Repeat the listing exactly, line by line, and leave the pictures behind.

==== DATA ====

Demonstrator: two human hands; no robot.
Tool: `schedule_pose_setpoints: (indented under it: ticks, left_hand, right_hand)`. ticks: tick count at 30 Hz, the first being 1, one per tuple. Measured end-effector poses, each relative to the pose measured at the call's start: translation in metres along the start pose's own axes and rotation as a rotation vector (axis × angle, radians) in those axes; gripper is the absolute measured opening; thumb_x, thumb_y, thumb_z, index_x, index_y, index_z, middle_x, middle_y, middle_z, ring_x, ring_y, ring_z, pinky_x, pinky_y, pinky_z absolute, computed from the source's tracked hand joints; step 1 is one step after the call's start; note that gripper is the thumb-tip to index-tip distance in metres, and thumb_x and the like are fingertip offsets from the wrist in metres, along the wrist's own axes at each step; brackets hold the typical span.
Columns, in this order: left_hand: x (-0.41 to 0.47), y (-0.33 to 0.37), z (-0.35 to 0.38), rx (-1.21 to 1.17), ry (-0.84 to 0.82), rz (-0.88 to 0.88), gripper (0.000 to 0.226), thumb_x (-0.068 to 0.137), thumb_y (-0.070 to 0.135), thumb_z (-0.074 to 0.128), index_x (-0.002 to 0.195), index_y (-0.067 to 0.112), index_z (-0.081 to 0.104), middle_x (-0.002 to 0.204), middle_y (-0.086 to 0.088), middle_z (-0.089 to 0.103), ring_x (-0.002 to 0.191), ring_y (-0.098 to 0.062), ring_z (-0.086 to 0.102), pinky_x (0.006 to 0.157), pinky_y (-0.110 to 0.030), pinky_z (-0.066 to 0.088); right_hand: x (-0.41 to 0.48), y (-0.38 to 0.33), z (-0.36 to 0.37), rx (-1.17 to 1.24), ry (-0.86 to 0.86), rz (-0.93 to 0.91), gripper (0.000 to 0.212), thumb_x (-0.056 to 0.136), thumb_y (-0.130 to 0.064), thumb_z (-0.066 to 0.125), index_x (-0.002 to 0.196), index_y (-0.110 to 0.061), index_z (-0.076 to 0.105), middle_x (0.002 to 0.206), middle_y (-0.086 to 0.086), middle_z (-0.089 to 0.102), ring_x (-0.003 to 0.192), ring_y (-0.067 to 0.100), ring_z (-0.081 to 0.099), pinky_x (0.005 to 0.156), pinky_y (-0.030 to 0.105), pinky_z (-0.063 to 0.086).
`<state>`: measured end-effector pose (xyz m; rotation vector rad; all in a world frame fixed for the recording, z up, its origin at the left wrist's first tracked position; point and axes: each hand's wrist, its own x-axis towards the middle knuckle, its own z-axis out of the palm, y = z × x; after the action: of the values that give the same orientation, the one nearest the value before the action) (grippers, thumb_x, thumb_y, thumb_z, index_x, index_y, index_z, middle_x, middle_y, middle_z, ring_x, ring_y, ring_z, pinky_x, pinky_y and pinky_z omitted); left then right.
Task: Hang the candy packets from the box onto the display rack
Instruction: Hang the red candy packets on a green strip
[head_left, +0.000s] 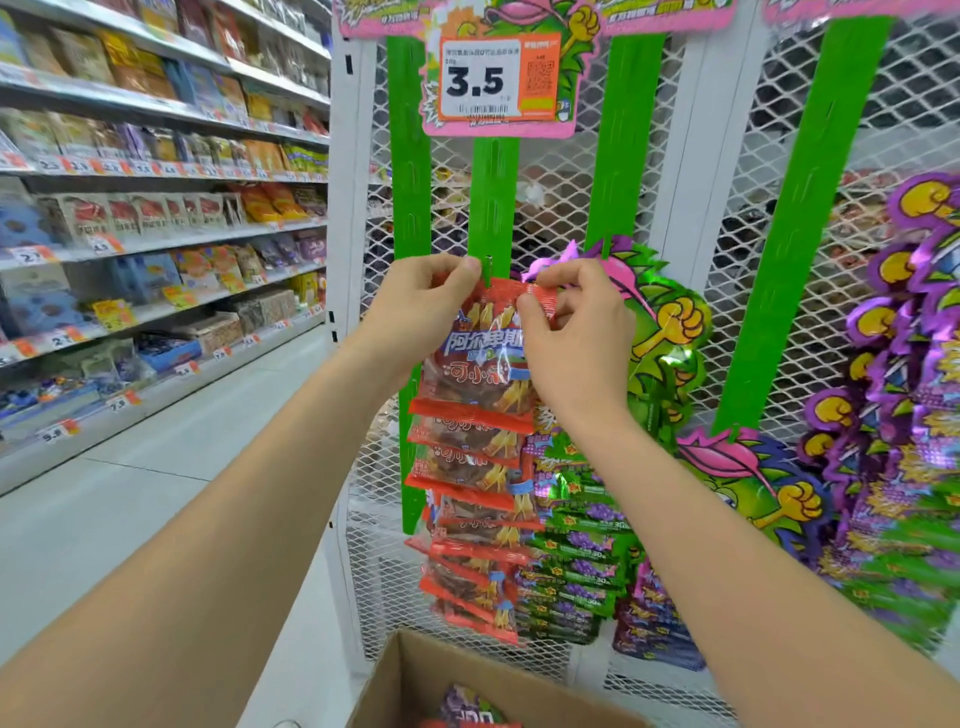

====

▸ EXPECTED OUTPUT
Demonstrator: two human hands; no robot.
Tool: `schedule_pose_setpoints: (indented under it: ticks, left_hand, right_hand)`. ticks: tick count at 30 Hz, the first being 1, one per tuple. Measured end-effector poses, each relative to the pose measured at the call's start: translation in metres along the start pose's own axes and rotation as a rotation vector (axis × angle, radians) in those axes; gripper is the absolute measured opening; thumb_x, thumb_y, thumb_z, index_x, index_y, index_z, middle_x, middle_y, middle_z, ring_x, ring_y, ring_z, pinky_x, pinky_y, pinky_z absolute, computed from the source's tracked hand joints; step 1 is one step after the call's start; note that gripper is the thumb-tip to index-tip distance in metres, and thumb_x and the like are fingertip offsets from the wrist in metres, along the wrist's own axes at each step; brackets hold the typical span.
Columns, in this order: left_hand: x (-0.41 to 0.47), y (-0.33 to 0.37), z (-0.35 to 0.38), rx (-1.21 to 1.17), ry (-0.84 to 0.82), rz (-0.88 to 0.88), gripper (0.000 to 0.226), thumb_x (-0.068 to 0.137), thumb_y (-0.070 to 0.135), thumb_z (-0.074 to 0.128), index_x (-0.002 to 0.195), index_y (-0.067 to 0.112), index_z (-0.081 to 0.104), middle_x (-0.002 to 0.204), middle_y (-0.086 to 0.088), middle_z (-0.089 to 0.103), ring_x (-0.002 to 0.191), ring_y (-0.098 to 0.062), ring_z (-0.086 to 0.102), pinky_x (0.006 to 0.157), pinky_y (-0.110 to 0.030), pinky_z (-0.066 to 0.088); right_hand: x (-0.41 to 0.48), y (-0.38 to 0.33), z (-0.36 to 0.37), rx (-1.17 to 1.24), ry (-0.86 to 0.86), rz (-0.93 to 0.91), gripper (0.000 to 0.212), thumb_x (-0.056 to 0.136), thumb_y (-0.130 to 0.064), thumb_z (-0.066 to 0.125), index_x (-0.002 to 0.196), index_y (-0.110 to 0.061), index_z (-0.076 to 0.105), middle_x (0.002 to 0.206), middle_y (-0.086 to 0.086), middle_z (-0.089 to 0.102), ring_x (-0.003 to 0.192), ring_y (-0.067 to 0.100), ring_z (-0.081 to 0.099), pinky_x (0.005 to 0.156), pinky_y (-0.030 to 0.105), pinky_z (-0.063 to 0.086).
`<state>`: measured end-effector pose (xyz m; rotation vector rad; all in a world frame fixed for the recording, z up, its origin at the left wrist's first tracked position; point and axes: each hand's wrist, its own x-axis towards the middle knuckle, its own z-axis out of the palm, y = z × x; after the action: of the values that give the same orientation, the one nearest the value before the action) (grippers, thumb_x, thumb_y, thumb_z, index_x, index_y, index_z, middle_x, middle_y, middle_z, ring_x, ring_y, ring_z, pinky_x, pinky_y and pinky_z omitted); left then right.
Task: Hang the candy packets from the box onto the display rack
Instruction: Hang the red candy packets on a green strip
[head_left, +0.000s] 

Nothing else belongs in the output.